YOUR INSTRUCTIONS:
The answer must be an exact reproduction of the lines from the start of the records below through the line containing "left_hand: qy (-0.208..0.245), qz", and nothing more.
**** INPUT RECORDS
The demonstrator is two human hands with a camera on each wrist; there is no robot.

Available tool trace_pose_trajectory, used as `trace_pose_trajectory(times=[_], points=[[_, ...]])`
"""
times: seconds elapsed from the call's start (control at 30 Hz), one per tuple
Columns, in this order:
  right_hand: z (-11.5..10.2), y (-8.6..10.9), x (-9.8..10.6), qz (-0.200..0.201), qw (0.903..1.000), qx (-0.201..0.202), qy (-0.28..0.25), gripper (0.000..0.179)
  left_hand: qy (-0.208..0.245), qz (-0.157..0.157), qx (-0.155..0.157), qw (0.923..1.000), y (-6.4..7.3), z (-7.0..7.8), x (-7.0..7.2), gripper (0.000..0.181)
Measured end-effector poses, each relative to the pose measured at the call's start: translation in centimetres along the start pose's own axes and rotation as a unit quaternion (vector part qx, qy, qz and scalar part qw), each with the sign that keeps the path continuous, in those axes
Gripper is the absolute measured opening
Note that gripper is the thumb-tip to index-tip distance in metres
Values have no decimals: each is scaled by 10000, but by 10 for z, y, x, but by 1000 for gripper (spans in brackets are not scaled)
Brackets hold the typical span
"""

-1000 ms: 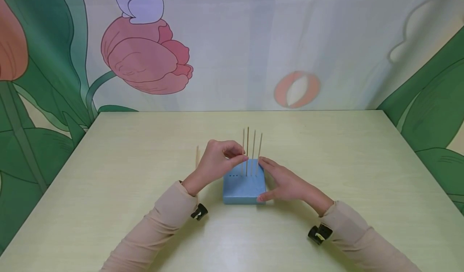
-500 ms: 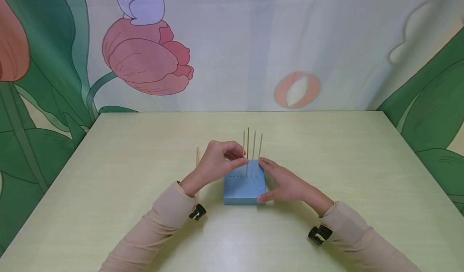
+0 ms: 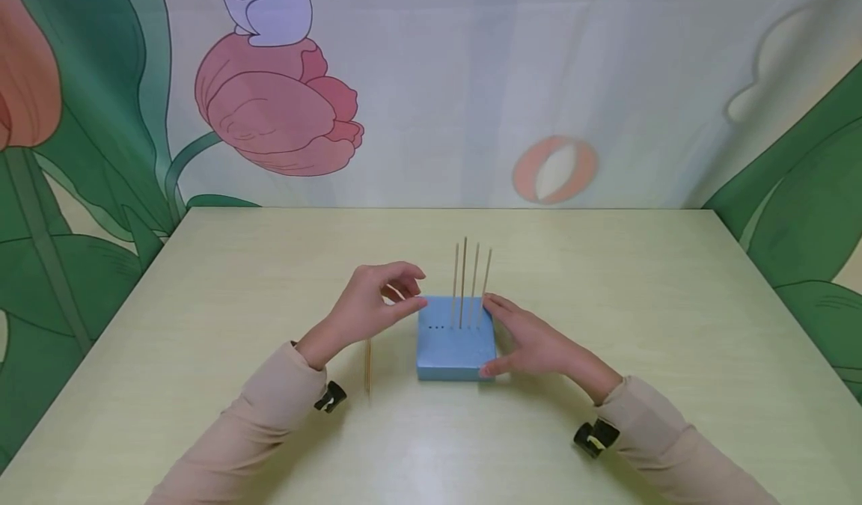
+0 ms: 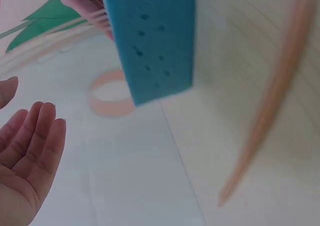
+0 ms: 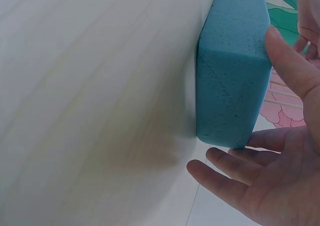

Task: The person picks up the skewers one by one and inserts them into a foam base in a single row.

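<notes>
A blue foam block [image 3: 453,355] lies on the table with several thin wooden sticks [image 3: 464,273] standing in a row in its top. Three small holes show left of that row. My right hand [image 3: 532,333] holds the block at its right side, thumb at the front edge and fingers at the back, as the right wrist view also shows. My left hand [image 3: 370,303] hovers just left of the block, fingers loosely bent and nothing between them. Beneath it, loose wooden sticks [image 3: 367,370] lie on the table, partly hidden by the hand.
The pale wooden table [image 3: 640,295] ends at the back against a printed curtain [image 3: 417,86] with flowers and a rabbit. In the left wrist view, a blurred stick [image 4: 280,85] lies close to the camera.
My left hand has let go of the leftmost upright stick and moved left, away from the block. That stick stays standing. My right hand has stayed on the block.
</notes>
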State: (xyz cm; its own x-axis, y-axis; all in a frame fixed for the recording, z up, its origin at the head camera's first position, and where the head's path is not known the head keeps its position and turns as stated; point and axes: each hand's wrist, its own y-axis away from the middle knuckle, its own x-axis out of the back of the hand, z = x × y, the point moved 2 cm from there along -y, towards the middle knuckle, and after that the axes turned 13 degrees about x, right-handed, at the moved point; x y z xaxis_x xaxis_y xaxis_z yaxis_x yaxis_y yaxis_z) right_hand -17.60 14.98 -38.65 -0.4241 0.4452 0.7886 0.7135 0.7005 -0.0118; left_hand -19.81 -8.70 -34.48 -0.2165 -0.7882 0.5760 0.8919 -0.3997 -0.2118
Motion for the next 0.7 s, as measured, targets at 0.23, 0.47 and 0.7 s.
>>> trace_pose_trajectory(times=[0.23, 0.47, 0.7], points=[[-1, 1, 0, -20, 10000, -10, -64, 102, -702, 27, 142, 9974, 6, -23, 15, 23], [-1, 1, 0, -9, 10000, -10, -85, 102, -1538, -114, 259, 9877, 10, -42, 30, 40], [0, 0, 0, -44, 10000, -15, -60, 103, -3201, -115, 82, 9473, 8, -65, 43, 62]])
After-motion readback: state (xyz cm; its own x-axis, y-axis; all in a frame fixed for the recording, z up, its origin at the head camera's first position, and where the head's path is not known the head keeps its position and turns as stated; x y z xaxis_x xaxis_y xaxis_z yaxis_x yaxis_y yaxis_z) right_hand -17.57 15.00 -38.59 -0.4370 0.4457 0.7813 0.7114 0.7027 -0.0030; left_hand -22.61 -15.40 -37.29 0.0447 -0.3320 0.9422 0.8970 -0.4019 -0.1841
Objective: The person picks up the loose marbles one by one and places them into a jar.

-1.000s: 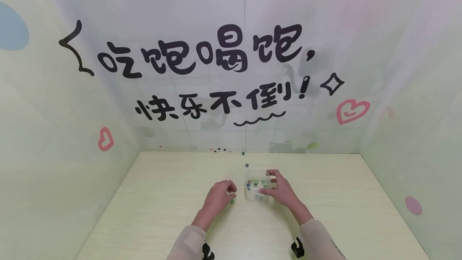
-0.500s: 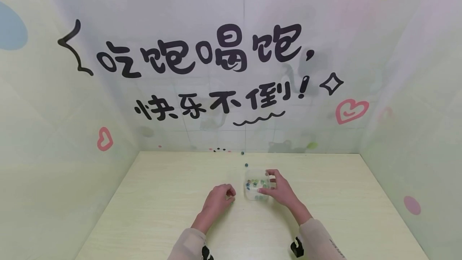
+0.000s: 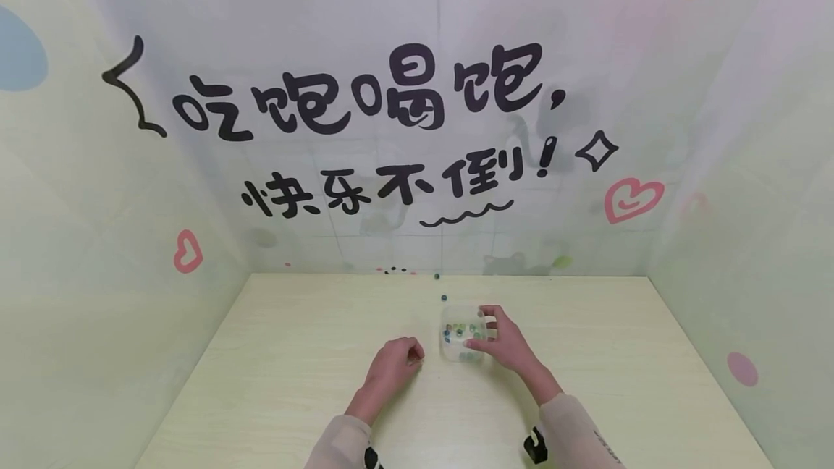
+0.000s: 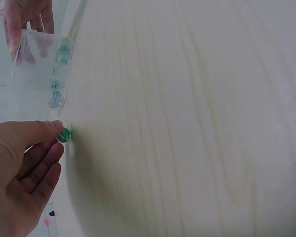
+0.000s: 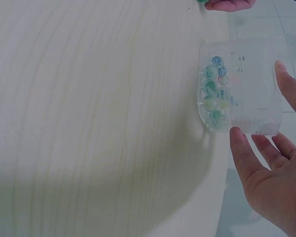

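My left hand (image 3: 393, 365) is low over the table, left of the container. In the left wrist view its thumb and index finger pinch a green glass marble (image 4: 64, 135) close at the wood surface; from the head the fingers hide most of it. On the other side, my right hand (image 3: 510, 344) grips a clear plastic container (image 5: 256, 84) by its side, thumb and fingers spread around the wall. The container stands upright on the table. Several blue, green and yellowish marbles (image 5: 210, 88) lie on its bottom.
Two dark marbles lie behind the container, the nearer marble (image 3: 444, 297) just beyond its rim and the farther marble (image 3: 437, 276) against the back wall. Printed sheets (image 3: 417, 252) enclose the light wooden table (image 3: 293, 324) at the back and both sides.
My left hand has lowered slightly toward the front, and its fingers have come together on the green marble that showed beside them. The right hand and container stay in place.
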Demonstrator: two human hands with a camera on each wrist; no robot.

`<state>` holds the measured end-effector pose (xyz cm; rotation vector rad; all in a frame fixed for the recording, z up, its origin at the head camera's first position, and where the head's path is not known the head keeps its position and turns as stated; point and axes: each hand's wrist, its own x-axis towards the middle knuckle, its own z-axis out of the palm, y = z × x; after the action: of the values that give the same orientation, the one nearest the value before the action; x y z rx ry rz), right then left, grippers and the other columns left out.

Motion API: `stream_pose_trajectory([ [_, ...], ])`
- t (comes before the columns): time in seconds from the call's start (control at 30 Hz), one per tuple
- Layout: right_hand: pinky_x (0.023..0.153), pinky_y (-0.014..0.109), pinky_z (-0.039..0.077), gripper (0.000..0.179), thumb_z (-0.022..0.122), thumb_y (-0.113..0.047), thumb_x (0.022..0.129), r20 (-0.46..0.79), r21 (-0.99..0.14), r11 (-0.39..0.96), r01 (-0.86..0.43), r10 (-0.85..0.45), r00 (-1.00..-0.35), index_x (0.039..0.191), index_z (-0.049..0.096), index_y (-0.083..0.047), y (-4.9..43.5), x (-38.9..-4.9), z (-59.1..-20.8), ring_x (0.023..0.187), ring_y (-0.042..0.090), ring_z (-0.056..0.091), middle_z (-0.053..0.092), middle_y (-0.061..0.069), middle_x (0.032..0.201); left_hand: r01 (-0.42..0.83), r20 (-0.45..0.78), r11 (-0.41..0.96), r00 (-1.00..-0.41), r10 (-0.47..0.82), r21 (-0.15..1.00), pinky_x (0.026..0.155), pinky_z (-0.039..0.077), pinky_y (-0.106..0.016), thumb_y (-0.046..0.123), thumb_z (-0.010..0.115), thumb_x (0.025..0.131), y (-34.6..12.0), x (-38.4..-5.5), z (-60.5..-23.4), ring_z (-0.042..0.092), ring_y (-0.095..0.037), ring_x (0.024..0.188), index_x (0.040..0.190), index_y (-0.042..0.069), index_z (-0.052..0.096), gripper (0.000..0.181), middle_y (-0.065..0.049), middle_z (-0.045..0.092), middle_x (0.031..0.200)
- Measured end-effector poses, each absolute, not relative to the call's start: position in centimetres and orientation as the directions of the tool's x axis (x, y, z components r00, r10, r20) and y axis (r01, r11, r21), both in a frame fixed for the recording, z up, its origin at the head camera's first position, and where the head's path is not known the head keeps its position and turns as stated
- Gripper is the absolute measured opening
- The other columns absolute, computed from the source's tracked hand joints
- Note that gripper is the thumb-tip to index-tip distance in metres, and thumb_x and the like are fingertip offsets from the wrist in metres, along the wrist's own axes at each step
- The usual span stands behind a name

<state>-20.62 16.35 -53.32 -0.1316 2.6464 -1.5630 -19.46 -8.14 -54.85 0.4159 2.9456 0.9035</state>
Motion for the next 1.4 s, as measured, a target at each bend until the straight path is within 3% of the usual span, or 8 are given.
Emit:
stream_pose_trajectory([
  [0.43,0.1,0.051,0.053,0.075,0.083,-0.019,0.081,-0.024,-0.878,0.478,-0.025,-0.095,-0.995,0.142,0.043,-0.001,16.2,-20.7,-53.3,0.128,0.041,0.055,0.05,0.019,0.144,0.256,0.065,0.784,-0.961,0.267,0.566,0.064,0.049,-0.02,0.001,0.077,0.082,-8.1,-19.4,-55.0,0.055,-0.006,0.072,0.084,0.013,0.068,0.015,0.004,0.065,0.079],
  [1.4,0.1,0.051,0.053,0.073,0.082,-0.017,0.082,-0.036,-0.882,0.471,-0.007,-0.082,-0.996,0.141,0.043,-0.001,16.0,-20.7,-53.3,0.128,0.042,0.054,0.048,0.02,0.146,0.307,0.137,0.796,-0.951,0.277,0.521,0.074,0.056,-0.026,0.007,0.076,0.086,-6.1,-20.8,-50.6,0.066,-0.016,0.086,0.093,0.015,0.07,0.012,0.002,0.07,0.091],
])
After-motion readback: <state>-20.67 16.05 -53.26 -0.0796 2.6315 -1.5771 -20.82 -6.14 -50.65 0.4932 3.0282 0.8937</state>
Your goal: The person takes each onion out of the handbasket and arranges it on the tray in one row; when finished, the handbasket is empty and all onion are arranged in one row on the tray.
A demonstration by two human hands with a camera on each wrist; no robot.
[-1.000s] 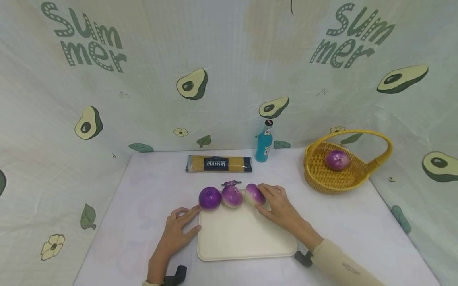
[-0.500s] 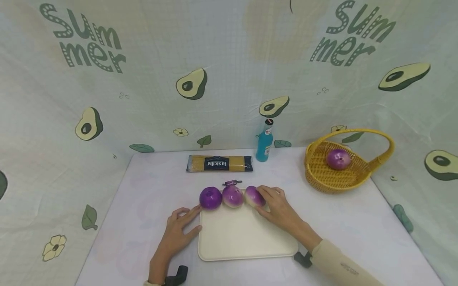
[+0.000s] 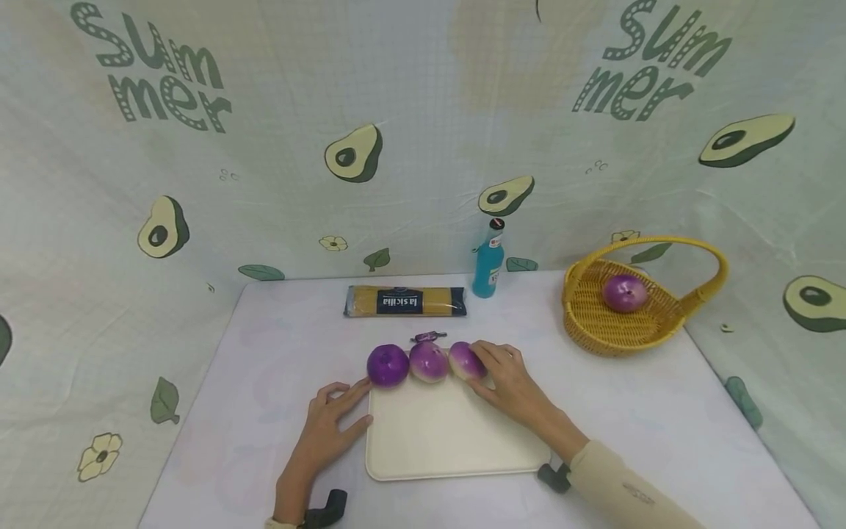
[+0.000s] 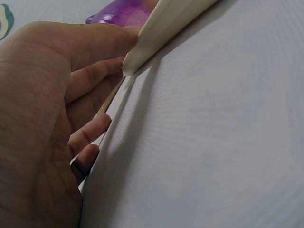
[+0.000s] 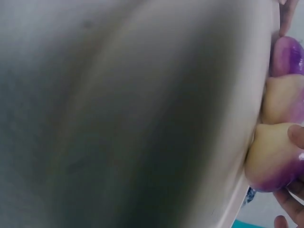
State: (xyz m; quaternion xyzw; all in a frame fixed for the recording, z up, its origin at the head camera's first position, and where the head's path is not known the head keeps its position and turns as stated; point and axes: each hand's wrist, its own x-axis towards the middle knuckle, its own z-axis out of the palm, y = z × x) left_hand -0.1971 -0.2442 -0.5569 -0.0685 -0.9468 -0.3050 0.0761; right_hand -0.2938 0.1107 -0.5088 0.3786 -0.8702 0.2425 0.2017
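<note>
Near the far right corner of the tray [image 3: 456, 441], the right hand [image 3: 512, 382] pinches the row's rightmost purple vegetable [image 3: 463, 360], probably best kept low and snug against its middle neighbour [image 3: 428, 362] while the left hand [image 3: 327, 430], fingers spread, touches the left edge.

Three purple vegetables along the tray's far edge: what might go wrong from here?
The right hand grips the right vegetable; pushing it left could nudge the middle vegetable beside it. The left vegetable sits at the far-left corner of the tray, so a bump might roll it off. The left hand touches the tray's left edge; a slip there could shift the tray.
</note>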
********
TASK RESPONSE:
The demonstrator is two human hands with a camera on each wrist; there is no robot.

Available tool trace_pose_trajectory, used as `trace_pose_trajectory(times=[_], points=[[_, ...]])`
"""
times: seconds elapsed from the call's start (control at 30 Hz), one per tuple
Columns, in this order:
  right_hand: z (-11.5..10.2), y (-8.6..10.9), x (-9.8..10.6), qz (-0.200..0.201), qw (0.903..1.000), qx (-0.201..0.202), qy (-0.28..0.25), gripper (0.000..0.179)
  left_hand: qy (-0.208..0.245), qz (-0.157..0.157), qx (-0.155..0.157), qw (0.923..1.000), y (-6.4..7.3), z (-7.0..7.8), x (-7.0..7.2), gripper (0.000..0.181)

Nothing remains open in this exercise.